(Robert Campbell is a Reuters market analyst. The views
expressed are his own)
By Robert Campbell
NEW YORK May 16 This week's U.S. government oil
inventory data have placed a tempting morsel on the trigger of a
big bull trap in the gasoline market. It should be sprung
Persistent declines in U.S. gasoline inventories have
finally eroded the year-on-year surplus in stocks, pushing
supplies to a 1.6 million barrel deficit when compared to the
same week in 2011.
It looks like a signal for fresh buying. Or is it? Examined
more closely, the data show plenty of evidence that this could
be a bad time indeed to go long gasoline.
Take the supply deficit. U.S. gasoline supplies are only
lower than last year due to extra-ordinary tightness in the
geographically isolated West Coast market.
Gasoline stocks in PADD 5 stand at only 25.3 million
barrels, down sharply from last year's reading of 31.8 million
barrels, largely due to a severe refinery problems.
Elsewhere the picture is not so grim. Stocks on the East
Coast are still in surplus when compared with 2011 to the tune
of 2.9 million barrels.
The situation is similar on the Gulf Coast where stocks are
at a 1.8 million barrel surplus.
So the supply standpoint today does not look so bad with the
Memorial Day holiday, the traditional start of the U.S. driving
season, just around the corner.
Indeed, looking forward, the supply situation may continue
to improve. Refinery capacity utilization reached 88.3 percent
last week, the highest reading since September.
That alone suggests gasoline production should rise. Indeed,
runs on the Gulf Coast broke through the 90 percent level last
week.

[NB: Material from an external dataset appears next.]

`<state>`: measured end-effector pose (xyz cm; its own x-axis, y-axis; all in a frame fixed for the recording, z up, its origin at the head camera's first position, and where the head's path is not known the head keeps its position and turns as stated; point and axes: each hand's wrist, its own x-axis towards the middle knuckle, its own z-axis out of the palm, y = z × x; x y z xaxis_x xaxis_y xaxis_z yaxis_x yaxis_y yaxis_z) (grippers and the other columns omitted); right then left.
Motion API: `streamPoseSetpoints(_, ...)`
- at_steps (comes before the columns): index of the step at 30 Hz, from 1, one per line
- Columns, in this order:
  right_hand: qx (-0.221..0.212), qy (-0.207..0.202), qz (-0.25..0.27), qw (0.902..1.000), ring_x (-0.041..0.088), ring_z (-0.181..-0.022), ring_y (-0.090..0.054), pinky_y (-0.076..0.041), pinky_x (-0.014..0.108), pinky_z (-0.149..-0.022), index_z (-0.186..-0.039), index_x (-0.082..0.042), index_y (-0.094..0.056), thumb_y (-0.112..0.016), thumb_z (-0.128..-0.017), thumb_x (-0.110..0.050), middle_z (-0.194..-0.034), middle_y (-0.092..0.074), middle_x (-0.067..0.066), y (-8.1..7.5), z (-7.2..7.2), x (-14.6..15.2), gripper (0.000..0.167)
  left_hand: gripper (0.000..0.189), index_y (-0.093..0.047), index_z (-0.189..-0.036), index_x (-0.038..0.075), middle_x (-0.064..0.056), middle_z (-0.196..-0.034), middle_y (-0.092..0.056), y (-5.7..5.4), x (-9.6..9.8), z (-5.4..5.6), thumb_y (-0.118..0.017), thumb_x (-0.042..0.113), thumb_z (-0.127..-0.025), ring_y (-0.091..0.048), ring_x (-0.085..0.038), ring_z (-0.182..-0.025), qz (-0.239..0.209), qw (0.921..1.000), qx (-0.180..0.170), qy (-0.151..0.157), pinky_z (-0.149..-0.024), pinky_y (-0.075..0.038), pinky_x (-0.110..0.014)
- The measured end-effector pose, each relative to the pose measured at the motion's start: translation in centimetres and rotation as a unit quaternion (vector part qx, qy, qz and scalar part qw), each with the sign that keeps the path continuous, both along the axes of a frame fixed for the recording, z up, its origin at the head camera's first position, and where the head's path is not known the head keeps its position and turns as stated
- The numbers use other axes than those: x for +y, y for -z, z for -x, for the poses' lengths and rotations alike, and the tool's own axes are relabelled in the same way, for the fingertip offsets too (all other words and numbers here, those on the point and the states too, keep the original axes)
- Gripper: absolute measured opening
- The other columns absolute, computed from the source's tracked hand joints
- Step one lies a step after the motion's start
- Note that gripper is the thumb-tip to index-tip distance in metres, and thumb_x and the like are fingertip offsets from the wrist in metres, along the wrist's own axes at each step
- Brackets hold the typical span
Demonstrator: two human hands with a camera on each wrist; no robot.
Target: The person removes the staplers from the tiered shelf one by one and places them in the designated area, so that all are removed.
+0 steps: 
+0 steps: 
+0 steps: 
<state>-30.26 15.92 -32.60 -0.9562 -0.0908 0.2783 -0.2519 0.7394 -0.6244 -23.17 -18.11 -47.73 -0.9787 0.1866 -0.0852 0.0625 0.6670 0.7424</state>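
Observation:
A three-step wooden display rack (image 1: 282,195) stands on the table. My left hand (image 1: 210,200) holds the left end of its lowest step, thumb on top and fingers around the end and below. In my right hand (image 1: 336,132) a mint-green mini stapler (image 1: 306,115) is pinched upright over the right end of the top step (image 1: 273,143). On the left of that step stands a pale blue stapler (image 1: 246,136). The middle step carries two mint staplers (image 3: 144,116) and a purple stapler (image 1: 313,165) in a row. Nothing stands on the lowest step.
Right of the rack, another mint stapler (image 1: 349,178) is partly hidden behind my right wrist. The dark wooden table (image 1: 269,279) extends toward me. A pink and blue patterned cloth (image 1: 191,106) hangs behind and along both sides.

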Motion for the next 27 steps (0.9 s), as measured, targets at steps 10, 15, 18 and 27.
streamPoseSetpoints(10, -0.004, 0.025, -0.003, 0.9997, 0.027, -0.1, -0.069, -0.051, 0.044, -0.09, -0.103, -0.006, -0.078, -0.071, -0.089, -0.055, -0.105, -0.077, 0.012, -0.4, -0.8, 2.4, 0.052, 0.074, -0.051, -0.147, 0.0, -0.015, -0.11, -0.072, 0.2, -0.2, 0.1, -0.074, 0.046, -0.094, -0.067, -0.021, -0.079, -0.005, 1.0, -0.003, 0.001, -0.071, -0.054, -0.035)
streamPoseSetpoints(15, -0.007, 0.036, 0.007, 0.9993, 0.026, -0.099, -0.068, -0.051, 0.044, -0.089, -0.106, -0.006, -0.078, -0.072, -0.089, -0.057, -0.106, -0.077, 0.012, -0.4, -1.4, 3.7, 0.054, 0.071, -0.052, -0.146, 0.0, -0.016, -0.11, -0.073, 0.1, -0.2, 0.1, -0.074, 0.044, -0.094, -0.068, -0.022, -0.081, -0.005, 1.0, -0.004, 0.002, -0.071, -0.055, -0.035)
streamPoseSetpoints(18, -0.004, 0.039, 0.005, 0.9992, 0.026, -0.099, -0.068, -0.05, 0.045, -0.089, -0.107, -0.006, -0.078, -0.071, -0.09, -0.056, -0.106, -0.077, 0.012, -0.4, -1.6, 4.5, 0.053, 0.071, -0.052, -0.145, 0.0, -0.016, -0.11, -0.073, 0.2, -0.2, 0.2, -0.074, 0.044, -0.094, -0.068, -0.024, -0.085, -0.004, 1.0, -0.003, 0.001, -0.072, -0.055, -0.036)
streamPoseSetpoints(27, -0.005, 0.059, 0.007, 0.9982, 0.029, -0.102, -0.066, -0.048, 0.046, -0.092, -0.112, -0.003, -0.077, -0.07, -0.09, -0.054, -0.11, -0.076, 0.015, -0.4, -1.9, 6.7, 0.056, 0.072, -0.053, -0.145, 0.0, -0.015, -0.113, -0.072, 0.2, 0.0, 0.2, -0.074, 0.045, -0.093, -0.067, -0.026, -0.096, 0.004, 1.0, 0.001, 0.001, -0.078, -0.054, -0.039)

And that is before the big expansion of Motiva's
Port Arthur, Texas refinery comes online later this summer.
EXPORTS NOT THE ANSWER
Indeed, the supply response should be the decisive factor in
the gasoline market this year given demand weakness.
Even the most bullish of commentators can only point to a
moderation in the decline of U.S. gasoline demand as an
improving factor in the market.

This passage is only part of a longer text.